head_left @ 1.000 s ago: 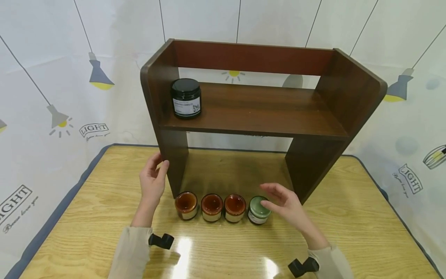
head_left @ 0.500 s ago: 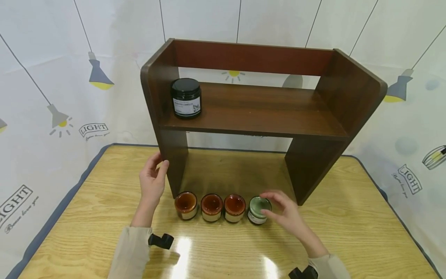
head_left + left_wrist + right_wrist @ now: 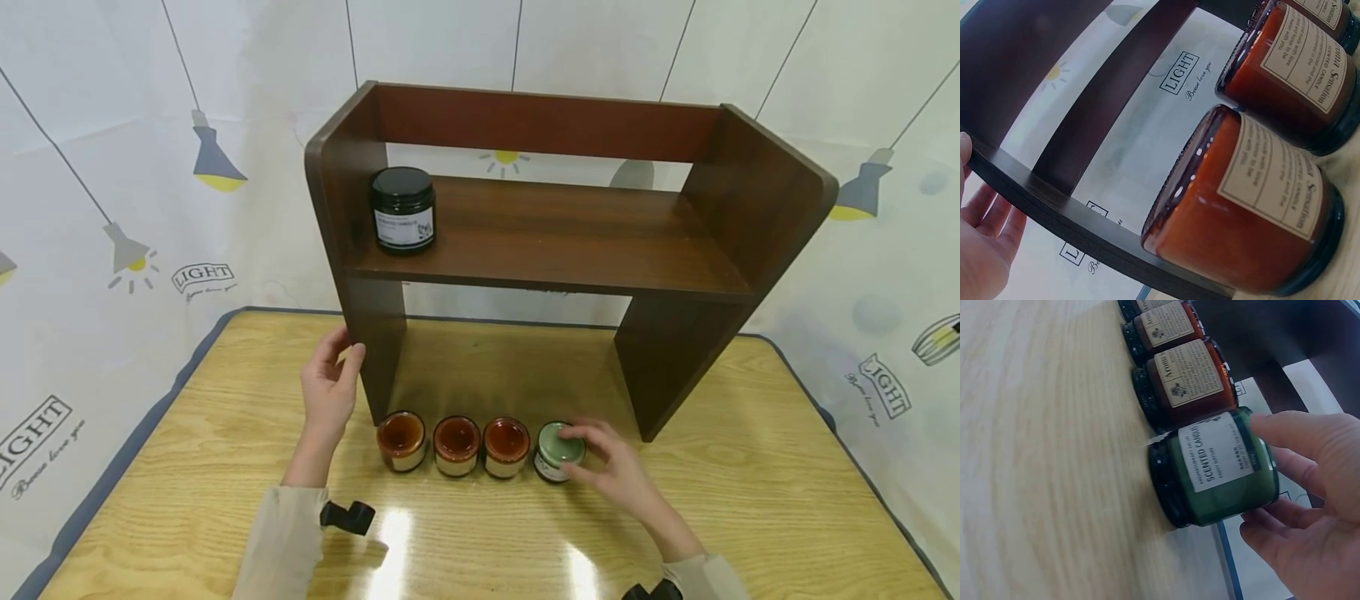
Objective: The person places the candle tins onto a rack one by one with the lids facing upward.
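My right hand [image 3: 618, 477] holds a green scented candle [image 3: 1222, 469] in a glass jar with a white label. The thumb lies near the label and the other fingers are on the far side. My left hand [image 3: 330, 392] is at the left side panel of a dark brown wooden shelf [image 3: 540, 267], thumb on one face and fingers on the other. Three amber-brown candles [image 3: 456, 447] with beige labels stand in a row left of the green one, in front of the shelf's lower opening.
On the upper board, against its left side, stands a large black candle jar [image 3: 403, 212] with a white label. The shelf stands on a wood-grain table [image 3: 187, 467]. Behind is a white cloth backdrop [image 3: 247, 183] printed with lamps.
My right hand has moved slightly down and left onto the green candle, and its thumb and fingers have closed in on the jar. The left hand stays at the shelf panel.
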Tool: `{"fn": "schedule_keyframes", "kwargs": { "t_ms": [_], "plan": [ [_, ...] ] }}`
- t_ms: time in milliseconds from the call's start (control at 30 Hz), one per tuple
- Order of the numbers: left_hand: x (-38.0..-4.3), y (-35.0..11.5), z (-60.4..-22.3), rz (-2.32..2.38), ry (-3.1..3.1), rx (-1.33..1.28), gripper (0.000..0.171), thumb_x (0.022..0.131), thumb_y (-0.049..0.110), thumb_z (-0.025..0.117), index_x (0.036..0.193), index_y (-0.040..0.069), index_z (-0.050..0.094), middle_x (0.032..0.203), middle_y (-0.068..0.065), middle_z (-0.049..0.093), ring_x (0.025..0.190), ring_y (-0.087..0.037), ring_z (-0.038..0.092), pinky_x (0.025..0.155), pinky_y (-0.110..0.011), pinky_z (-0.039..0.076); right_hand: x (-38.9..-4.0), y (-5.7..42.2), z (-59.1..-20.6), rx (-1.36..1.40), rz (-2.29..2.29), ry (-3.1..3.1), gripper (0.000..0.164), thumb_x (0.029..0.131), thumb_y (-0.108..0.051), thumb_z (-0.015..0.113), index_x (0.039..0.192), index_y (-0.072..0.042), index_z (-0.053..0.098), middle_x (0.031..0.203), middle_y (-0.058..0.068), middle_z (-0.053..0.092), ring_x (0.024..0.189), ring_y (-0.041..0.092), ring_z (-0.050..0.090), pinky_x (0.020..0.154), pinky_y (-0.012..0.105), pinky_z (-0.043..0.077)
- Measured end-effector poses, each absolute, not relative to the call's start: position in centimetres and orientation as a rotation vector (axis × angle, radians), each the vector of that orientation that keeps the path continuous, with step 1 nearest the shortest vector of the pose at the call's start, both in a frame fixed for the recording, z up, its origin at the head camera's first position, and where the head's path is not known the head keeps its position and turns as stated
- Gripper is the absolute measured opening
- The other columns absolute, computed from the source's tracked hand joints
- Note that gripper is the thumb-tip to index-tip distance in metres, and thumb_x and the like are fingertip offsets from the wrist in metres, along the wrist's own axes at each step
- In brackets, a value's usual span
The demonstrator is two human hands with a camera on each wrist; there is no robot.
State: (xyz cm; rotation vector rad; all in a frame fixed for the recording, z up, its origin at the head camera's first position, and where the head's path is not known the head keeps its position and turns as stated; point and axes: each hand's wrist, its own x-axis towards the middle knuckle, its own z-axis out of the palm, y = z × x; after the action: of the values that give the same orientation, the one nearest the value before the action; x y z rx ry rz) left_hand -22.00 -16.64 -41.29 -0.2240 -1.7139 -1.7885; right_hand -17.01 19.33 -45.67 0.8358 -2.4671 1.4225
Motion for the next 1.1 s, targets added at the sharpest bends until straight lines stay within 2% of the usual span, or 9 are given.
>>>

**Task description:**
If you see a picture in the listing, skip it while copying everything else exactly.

**Exercise result:**
head_left @ 1.000 s ago: 
head_left @ 0.500 s ago: 
head_left + left_wrist + right_wrist @ now: 
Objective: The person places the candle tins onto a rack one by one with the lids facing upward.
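My right hand [image 3: 618, 477] holds a green scented candle [image 3: 1222, 469] in a glass jar with a white label. The thumb lies near the label and the other fingers are on the far side. My left hand [image 3: 330, 392] is at the left side panel of a dark brown wooden shelf [image 3: 540, 267], thumb on one face and fingers on the other. Three amber-brown candles [image 3: 456, 447] with beige labels stand in a row left of the green one, in front of the shelf's lower opening.
On the upper board, against its left side, stands a large black candle jar [image 3: 403, 212] with a white label. The shelf stands on a wood-grain table [image 3: 187, 467]. Behind is a white cloth backdrop [image 3: 247, 183] printed with lamps.
My right hand has moved slightly down and left onto the green candle, and its thumb and fingers have closed in on the jar. The left hand stays at the shelf panel.
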Tool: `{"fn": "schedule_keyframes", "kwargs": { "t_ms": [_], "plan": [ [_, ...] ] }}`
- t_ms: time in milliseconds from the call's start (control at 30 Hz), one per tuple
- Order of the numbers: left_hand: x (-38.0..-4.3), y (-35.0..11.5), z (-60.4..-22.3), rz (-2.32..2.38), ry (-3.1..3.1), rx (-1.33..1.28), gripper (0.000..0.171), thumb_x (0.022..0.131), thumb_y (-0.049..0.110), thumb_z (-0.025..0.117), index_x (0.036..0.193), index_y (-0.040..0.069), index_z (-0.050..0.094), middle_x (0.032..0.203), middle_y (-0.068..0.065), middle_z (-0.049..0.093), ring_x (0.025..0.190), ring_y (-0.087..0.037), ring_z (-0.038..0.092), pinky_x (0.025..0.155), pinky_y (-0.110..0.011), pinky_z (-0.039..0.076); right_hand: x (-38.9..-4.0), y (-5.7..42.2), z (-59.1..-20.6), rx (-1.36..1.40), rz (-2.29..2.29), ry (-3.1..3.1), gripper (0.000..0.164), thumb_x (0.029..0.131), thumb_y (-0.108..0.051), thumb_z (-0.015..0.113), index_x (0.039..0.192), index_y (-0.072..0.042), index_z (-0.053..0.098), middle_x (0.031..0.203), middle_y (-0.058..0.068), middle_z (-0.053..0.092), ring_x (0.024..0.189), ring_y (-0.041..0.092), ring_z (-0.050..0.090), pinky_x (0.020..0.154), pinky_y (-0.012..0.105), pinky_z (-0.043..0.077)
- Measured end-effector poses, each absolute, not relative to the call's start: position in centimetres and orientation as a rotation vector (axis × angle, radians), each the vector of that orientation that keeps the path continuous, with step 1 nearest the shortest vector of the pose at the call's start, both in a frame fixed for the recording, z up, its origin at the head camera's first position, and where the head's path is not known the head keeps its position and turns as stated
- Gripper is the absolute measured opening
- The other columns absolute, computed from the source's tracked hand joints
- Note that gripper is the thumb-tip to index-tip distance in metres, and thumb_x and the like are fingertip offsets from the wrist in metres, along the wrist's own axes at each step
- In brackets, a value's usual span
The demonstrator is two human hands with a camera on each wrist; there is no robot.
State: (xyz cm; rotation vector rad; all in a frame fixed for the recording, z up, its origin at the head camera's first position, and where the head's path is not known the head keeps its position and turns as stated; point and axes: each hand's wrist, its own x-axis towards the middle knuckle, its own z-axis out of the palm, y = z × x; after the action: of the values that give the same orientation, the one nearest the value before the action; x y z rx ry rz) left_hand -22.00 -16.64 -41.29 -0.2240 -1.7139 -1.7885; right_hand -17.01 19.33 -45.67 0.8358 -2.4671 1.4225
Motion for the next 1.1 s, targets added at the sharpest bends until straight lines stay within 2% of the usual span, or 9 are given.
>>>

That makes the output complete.